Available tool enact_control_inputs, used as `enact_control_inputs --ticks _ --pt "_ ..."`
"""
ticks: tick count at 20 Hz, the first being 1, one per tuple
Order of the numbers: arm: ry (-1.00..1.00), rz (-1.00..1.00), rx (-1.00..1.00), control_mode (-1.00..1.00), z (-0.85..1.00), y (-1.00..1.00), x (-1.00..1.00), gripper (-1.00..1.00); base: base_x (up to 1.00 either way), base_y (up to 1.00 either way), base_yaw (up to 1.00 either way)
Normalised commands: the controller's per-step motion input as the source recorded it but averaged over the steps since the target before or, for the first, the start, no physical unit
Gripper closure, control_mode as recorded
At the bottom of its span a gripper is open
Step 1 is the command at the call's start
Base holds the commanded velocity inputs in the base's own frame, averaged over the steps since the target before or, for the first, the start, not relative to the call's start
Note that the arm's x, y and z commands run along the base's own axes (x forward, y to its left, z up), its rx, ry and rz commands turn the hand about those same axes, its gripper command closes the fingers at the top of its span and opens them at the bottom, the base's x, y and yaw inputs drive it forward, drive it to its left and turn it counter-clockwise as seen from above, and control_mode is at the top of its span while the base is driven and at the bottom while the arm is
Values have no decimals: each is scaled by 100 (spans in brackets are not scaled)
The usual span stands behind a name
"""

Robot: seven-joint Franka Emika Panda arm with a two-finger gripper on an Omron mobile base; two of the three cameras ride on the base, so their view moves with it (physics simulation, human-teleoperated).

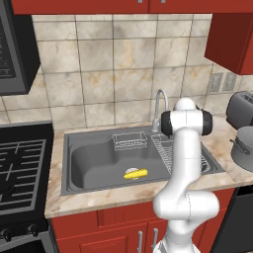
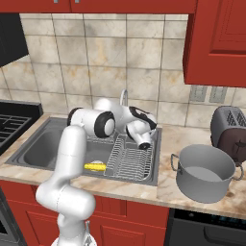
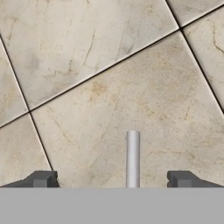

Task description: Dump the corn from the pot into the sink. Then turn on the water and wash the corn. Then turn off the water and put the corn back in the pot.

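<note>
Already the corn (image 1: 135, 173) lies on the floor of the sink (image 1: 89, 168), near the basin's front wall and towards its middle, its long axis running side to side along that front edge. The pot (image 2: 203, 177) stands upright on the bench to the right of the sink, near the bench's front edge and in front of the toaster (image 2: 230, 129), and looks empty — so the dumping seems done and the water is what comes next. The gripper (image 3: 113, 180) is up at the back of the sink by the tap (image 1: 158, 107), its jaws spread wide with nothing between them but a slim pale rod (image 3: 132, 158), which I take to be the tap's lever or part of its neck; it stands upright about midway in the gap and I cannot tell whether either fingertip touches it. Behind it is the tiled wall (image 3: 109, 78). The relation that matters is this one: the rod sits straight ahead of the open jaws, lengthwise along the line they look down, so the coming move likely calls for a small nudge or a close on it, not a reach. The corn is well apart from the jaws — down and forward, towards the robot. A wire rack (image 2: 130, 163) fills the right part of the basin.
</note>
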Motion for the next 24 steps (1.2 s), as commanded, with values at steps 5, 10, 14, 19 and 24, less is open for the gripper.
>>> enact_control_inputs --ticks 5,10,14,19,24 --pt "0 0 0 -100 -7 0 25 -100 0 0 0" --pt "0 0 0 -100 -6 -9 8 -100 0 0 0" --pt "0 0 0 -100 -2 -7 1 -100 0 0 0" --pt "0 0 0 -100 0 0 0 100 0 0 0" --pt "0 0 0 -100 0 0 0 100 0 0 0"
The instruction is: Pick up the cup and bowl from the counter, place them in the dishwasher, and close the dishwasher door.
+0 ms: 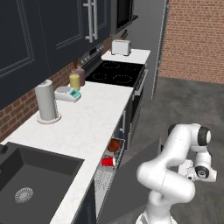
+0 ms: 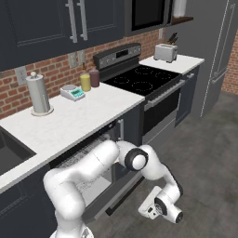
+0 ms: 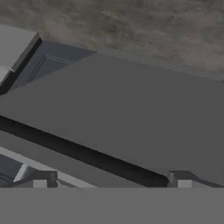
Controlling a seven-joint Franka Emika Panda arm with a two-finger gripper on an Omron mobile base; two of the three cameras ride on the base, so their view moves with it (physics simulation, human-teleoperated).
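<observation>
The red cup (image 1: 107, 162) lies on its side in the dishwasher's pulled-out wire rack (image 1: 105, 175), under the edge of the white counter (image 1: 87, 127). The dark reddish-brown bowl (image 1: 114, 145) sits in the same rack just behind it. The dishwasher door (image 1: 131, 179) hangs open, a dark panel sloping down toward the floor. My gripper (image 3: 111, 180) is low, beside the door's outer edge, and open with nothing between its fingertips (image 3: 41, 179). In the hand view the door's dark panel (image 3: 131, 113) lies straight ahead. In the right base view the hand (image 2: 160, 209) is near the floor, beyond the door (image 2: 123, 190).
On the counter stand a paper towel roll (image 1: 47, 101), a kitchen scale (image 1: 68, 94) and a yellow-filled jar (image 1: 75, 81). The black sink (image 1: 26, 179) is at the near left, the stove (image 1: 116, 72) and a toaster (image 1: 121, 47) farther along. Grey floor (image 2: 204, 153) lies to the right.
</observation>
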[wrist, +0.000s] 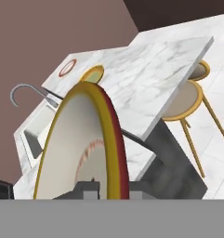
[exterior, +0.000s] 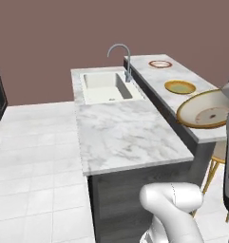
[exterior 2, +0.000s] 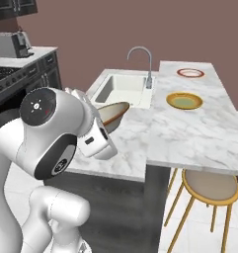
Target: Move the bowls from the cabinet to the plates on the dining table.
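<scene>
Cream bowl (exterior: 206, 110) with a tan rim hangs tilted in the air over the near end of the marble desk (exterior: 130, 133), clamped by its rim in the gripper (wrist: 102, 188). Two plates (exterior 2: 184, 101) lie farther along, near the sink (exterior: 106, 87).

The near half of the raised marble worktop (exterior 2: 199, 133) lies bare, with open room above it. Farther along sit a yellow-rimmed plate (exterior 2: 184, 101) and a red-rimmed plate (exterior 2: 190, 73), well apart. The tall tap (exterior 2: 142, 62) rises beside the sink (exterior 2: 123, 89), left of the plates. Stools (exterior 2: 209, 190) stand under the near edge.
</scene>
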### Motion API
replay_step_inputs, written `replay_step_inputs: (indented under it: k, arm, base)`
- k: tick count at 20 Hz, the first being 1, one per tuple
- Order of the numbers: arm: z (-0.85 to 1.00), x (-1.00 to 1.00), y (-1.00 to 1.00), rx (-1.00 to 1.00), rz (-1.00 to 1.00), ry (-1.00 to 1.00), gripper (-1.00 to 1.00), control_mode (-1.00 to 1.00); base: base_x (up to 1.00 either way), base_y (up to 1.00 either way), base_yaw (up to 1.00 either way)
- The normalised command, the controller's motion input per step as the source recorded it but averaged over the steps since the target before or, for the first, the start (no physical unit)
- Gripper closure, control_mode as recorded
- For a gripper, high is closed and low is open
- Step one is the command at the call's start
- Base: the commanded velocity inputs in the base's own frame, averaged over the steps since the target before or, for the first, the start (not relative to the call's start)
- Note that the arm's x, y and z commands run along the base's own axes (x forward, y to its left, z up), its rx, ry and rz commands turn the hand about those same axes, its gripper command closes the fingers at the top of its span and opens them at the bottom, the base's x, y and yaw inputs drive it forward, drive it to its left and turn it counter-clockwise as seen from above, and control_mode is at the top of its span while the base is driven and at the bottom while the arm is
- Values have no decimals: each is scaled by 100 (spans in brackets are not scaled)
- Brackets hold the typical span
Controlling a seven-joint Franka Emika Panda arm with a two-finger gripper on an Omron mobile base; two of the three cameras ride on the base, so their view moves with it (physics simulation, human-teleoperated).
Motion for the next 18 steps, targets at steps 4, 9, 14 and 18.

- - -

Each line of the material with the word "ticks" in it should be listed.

Available tool enact_control_inputs, used as `enact_control_inputs --ticks _ --pt "_ ..."`
ticks: tick count at 20 Hz, the first being 1, one per tuple
>>> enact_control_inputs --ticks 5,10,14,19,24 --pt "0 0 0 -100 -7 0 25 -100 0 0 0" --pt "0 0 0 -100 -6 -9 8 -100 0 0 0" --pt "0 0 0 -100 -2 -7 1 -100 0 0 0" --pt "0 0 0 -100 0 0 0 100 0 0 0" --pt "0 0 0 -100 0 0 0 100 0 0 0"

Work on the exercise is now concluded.